Either you believe they won't happen, in which case you can keep using long-term ECDSA keys, or you believe they will happen, in which case they are likely to overshoot your rotation period.
Going from breaking a key in a month to breaking a key in 1 second seems trivial compared to the effort of going from where we are now to being able to break a key in a month.
I dont know what the quantum future holds, but if quantum actually happens then i have low faith in your plan.
Wouldn’t using opaque tokens have avoided the problem altogether?
Sounds like overkill. Quantum is a premature concern, but if there’s really that much paranoia why not use PQC like ML-KEM instead of rolling this strange thing?

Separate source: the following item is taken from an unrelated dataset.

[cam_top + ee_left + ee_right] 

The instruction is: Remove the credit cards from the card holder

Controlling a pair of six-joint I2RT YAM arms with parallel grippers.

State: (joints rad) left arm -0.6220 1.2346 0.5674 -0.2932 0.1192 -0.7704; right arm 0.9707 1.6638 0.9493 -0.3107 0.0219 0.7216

I'm not sure what you mean by "this strange thing" as the article promotes AES128 for symmetric encryption and explains why it is dumb to move to "post-quantum" for that use case.
I think there are too many unknowns to bet it all on one horse.
So, if we have to change all of our infrastructure due to a supposed quantum computing threat, I'd go with HybridPQ for asymmetric encryption.
You're clearly not using these keys in certificates, which would need to be signed by a root or interim CA on every update.
Correct. The keys are only used for signing JWTs. Trust was established with the vendor out of band from this wire protocol (the URL they scan for public keys).
I'm not sure I understand, but haven't you just moved the problem to the out of band layer? And is that layer not secured using the same normal (somewhat) long-lived TLS as most sites?
I don't think I understand the threat model you are using here?